America^{3} (pronounced "America Cubed") is the name of a syndicate that vied for the America's Cup in 1992 and 1995. One of their yachts shared the same name.

==1992 Cup victory==

The program was operated by Bill Koch and Harry "Buddy" Melges in the 1992 America's Cup. Four International America's Cup Class yachts were ordered:

- Jayhawk (USA-9)
- Defiant (USA-18)
- Kanza (USA-28)
- America^{3} (USA-23)

The yacht selected for competition, America^{3}, was fastest. It was built by Goetz Custom Sailboats Inc. in Rhode Island and the carbon fiber mast package was built by the Offshore Spars Co. in Michigan. After winning the Defender Series, America^{3} defeated the Italian challenger Il Moro di Venezia to successfully defend the Cup.

==1995 Cup defense==
In 1995, Bill Koch revamped the program to begin the first nearly all-female, America's Cup boat. The successor to America^{3}, Mighty Mary, was on her way to a race-off with Young America, the boat of the third syndicate that year, to determine who went through to the 1995 America's Cup, in the lead of what ended up being the last race of the Defender Series over Stars & Stripes. But with a commanding lead of nearly 5 minutes, Dave Dellenbaugh (the only man on the otherwise all-female crew) committed a crucial tactical error and Stars & Stripes skipper Dennis Conner made a series of moves to beat Mighty Mary to the finish line by scant seconds. After winning the Defender Series, Conner opted to use Young America to defend the cup, losing to Team New Zealand, 5–0.
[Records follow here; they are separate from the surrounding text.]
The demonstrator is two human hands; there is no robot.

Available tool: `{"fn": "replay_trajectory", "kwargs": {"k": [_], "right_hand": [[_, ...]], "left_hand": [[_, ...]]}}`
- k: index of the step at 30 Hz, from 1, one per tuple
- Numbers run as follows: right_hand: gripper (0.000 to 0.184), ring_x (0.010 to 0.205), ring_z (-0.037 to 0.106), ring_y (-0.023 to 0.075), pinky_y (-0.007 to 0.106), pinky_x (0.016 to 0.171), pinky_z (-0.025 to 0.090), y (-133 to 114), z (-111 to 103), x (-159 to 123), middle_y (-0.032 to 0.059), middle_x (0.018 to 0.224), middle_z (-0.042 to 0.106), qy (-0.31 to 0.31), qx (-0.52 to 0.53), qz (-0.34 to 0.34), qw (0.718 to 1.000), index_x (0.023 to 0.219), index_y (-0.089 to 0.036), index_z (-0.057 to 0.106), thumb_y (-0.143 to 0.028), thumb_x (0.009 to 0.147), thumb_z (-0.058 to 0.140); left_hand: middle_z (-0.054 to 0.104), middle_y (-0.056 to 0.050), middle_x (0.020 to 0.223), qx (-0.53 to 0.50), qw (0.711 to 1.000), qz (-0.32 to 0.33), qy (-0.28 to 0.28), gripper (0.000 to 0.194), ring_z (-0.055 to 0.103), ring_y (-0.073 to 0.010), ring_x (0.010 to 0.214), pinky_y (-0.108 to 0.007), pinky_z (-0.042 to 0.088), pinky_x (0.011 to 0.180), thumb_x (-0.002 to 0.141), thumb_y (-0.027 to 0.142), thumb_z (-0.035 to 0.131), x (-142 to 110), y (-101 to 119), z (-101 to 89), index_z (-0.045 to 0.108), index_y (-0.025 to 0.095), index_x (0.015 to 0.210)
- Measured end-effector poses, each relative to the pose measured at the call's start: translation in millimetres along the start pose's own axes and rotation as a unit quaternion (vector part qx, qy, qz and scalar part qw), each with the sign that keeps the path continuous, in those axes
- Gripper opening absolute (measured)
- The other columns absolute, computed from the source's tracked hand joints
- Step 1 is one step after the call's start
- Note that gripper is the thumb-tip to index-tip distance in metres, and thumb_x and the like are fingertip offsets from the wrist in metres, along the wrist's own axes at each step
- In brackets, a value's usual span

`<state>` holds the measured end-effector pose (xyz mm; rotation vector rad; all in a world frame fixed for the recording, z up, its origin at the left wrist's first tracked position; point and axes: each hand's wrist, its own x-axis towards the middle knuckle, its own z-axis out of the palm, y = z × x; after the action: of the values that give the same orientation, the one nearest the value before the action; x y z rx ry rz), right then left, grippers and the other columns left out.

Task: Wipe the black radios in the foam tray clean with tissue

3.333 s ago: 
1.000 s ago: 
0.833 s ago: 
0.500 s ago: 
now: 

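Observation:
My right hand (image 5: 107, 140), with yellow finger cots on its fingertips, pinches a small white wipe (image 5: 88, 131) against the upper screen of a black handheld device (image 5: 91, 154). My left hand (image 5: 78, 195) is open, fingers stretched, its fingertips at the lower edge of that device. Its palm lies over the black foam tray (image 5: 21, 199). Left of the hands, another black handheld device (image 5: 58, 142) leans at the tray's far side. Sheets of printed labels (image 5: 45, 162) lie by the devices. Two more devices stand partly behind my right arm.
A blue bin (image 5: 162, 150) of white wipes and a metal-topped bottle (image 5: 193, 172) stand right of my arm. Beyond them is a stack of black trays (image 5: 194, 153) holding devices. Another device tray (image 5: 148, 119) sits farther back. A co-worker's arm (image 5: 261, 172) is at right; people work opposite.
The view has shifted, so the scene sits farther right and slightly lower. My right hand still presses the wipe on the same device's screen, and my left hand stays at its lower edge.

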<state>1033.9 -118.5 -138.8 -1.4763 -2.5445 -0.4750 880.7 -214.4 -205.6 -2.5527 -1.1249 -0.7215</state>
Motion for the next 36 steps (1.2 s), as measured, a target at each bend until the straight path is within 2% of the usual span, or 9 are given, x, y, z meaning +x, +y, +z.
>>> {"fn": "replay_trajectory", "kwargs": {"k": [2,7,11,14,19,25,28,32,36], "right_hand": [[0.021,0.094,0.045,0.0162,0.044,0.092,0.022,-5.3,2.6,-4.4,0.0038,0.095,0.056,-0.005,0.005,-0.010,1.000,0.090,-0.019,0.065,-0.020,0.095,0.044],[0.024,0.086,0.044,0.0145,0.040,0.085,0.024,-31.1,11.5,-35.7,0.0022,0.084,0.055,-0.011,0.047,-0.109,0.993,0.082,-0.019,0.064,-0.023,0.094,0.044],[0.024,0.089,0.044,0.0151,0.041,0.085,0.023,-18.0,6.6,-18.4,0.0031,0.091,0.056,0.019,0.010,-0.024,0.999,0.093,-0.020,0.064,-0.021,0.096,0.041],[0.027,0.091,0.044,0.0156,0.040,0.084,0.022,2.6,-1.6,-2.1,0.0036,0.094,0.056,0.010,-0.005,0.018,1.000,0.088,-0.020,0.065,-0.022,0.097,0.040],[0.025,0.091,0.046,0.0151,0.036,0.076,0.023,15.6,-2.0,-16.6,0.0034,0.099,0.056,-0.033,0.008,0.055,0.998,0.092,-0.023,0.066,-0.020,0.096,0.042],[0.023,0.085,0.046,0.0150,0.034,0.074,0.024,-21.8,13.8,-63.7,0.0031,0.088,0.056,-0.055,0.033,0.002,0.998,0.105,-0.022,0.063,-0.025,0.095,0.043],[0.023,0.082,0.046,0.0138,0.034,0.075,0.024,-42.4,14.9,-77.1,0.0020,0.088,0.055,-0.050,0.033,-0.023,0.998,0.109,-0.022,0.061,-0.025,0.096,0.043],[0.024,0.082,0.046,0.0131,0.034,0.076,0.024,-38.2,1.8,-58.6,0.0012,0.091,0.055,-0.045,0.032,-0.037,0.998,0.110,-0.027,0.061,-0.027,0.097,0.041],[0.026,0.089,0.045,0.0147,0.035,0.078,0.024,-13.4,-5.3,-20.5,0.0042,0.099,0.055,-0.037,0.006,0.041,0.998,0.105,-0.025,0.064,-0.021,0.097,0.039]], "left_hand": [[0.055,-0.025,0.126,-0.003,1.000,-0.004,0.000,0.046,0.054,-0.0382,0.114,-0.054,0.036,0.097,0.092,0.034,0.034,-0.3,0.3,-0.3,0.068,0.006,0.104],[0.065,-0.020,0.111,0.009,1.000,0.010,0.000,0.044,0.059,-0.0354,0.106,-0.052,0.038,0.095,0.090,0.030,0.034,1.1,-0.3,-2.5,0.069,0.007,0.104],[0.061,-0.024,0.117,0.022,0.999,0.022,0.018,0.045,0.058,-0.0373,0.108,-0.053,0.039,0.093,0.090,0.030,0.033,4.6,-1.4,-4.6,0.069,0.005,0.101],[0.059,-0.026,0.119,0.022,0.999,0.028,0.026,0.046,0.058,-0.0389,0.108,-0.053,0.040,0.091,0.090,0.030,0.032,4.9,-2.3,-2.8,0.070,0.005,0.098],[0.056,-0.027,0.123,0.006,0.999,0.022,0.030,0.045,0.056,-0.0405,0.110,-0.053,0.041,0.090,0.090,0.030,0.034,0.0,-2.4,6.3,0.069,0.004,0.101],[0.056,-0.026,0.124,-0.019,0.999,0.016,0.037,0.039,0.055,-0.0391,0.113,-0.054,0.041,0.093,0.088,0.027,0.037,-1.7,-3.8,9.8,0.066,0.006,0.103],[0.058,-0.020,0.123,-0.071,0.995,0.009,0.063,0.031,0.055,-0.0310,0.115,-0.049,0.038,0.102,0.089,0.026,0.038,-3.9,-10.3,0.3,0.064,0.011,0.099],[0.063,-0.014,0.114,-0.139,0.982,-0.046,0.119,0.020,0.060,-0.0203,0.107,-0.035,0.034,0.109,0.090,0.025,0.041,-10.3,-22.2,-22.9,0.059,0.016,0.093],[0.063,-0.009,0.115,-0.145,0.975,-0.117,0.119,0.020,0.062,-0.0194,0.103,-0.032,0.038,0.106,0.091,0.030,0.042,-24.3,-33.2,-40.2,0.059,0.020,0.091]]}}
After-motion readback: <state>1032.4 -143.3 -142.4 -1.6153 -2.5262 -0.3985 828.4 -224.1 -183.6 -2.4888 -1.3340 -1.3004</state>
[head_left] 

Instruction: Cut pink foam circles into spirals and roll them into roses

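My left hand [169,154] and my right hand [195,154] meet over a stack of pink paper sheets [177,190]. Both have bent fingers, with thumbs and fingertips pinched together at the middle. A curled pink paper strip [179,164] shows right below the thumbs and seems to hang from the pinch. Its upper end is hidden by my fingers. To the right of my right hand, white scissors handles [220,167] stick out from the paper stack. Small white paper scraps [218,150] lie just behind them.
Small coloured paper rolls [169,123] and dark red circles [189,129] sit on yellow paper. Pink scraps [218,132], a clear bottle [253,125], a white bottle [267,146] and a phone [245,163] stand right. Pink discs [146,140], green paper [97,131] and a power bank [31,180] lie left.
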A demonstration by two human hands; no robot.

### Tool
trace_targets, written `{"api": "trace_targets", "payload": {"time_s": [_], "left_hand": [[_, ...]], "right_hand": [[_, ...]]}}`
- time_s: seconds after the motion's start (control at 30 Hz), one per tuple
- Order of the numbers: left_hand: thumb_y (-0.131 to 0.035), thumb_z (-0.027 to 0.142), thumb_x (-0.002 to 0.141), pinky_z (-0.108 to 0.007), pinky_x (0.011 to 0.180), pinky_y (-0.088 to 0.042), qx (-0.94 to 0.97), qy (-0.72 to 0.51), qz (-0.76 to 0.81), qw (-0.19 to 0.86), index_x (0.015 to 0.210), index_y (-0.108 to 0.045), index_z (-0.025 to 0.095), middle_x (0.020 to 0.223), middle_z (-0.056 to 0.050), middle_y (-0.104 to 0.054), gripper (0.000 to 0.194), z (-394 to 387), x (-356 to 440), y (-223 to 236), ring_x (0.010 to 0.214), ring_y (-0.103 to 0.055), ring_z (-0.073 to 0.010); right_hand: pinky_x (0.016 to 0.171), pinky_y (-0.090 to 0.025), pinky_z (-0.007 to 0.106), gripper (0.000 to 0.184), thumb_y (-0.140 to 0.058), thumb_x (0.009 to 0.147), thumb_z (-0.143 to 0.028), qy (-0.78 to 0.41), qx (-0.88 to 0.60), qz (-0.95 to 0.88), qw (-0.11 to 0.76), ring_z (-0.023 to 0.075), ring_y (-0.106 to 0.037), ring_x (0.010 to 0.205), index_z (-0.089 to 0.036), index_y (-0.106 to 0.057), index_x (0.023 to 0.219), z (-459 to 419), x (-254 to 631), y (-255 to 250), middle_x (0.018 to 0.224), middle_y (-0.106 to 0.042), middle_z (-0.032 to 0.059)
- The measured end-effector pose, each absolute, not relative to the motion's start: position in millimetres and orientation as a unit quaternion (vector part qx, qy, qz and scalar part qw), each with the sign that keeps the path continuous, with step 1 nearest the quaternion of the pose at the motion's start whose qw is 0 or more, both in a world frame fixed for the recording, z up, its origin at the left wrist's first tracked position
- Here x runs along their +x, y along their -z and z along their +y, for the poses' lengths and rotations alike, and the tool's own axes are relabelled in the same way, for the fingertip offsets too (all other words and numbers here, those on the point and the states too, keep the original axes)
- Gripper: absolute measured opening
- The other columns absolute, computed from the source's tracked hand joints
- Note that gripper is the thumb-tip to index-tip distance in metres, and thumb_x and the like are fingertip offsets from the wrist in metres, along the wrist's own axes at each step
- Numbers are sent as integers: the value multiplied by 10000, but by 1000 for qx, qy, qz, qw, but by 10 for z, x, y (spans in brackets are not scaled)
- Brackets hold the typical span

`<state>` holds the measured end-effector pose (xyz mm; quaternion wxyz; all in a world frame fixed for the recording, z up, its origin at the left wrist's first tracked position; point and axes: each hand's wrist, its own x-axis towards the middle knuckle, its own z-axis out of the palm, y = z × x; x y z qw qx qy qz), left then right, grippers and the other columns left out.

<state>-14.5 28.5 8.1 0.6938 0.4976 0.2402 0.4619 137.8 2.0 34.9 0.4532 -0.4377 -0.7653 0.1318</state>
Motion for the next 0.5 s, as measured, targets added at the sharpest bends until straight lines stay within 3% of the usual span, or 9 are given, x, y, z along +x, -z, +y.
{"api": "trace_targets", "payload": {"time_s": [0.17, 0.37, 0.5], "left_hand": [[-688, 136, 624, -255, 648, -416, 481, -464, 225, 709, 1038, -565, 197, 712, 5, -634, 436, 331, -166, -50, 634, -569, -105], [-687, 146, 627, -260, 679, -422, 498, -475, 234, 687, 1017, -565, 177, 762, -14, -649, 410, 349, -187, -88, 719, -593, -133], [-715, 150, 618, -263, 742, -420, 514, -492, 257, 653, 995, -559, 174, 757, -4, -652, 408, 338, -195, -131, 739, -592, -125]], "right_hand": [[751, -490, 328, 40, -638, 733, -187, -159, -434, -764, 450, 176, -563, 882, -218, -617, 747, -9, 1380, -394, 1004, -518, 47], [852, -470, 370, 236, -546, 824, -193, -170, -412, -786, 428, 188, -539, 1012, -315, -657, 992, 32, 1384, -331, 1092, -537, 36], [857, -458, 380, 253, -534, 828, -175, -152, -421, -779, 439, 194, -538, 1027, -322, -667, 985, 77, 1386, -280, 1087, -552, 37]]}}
The 1995 team consisted of the following members.

- Jenifer (J.J.) Isler (San Diego, California)
- Ann Nelson (San Diego, California)
- Elizabeth (Lisa) Charles (Provincetown, Rhode Island)
- Hannah Swett (Jamestown, Rhode Island)
- Joan Lee Touchette (Newport, Rhode Island)
- Shelley Beattie (Malibu, California)
- Stephanie Armitage-Johnson (Auburn, Washington)
- Dawn Riley (Detroit, Michigan)
- Merritt Carey (Tenants Harbor, Maine)
- Amy Baltzell (Wellesley, Massachusetts)
- Courtenay Becker (The Dalles, Oregon)
- Sarah Bergeron (Middletown, New Jersey)
- Dave Dellenbaugh (Norwalk, Connecticut)
- Sarah Cavanagh (Denver, Colorado)
- Leslie Egnot (born in South Carolina but moved to Auckland, New Zealand)
- Christie Evans (Marblehead, Massachusetts)
- Diana Klybert (Annapolis, Maryland)
- Susanne (Suzy) Leech Nairn (Annapolis, Maryland)
- Linda Lindquist (Chicago, Illinois)
- Stephanie Maxwell-Pierson (Somerville, New Jersey)
- Jane Oetking (Rockwell, Texas)
- Merritt Palm (Fort Lauderdale, Florida)
- Katherine (Katie) Pettibone (Coral Gables, Florida)
- Marci Porter (Oarton, Virginia)
- Melissa Purdy (Tiburon, California)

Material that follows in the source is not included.